Frequently Asked Questions

  • What can I do to help my child become a reader?


    Read, Read, Read!!!  Make reading at home an enjoyable experience for your child.  Set aside a time each day to read aloud to your child.  Visit the library to have your child find books that interest them.  Let your child see you enjoying reading.  Talk about the books you read together.  Praise your child's efforts as he or she begins to read and offer much support and guidance as your child begins to learn how to read.  Please visit the other parts of this website for links to reading games your child can play on the computer and lists of other reading activities you can do at home. 


    What should I do when my child is stuck on a word?


    Your beginning reader is learning to use multiple strategies to figure out unknown words.  If your child is having difficulty figuring out a word, you might say:

    1. Can the picture give you a clue?

    2.  Look at the first letter of the word. Can you think of a word that begins with that letter and would make sense in the sentence?
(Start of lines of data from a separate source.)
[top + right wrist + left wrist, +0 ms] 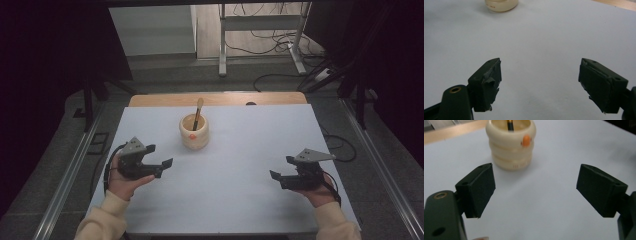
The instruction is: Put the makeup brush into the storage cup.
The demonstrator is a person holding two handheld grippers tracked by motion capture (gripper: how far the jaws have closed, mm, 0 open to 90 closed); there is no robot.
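Left gripper (161,155) agape near cup (194,132); right gripper (282,167) likewise.

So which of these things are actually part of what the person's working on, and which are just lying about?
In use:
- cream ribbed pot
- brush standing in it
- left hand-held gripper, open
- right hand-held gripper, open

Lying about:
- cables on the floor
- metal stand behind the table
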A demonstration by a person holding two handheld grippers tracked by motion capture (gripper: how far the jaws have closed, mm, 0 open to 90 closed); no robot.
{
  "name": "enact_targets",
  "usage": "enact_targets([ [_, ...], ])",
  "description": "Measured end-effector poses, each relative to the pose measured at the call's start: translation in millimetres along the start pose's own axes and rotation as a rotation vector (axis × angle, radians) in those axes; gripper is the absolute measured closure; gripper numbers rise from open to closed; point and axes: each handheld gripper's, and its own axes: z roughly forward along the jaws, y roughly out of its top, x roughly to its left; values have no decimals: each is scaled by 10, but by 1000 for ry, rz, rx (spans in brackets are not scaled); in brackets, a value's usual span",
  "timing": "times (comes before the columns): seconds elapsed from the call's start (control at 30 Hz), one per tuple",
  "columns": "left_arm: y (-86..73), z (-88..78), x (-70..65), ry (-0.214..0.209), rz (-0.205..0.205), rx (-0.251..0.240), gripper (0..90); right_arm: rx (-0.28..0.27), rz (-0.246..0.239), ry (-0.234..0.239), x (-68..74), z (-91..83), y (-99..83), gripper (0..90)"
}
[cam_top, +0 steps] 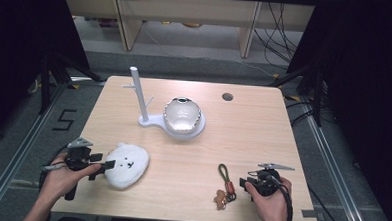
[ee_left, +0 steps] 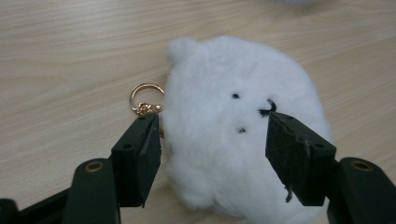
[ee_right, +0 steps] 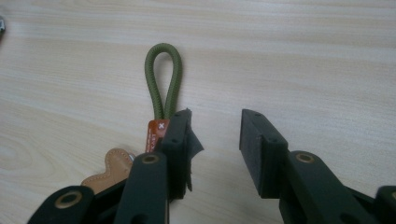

    3. What word would make sense there?  Does that look right?

    4. Do you see any little words or chunks inside that word that you know (for instance, -at in the word cat)?

    5. Blend the sounds together.

    6. Let's skip that word and then go back and try it again.

    Reading at home should not be a frustrating experience for you or your child!  Please encourage your child to attempt to read a word first, but there's nothing wrong with simply telling your child a word if he or she is becoming frustrated!

    What is the difference between my child's independent and instructional reading levels?


    An independent reading level is the level at which a child can read a text on his/her own with ease. The child makes hardly any errors when reading the text and has excellent comprehension of the story. The child can read the story alone with confidence.  It is important for children to have the opportunity to read many books at their independent reading level in order to improve their fluency, boost their confidence, and foster a love for reading.

     

    An instructional reading level is the level at which a child needs the support of a teacher, parent, or tutor. This is the level where students are introduced to new vocabulary and is where the greatest progress in reading occurs. Children are reading with 90-95 percent accuracy or better and possess at least 80 percent comprehension on simple recall questions about the story.


     A text is at a student's frustration or hard reading level if he or she is reading with less than 90% accuracy.  Students who are beginning to learn to read should have very few experiences reading materials that are frustrating for them.


    The books that your child will be bringing home will be at his or her instructional or independent reading levels so that reading at home is enjoyable and it allows him or her to practice the reading strategies they have learned.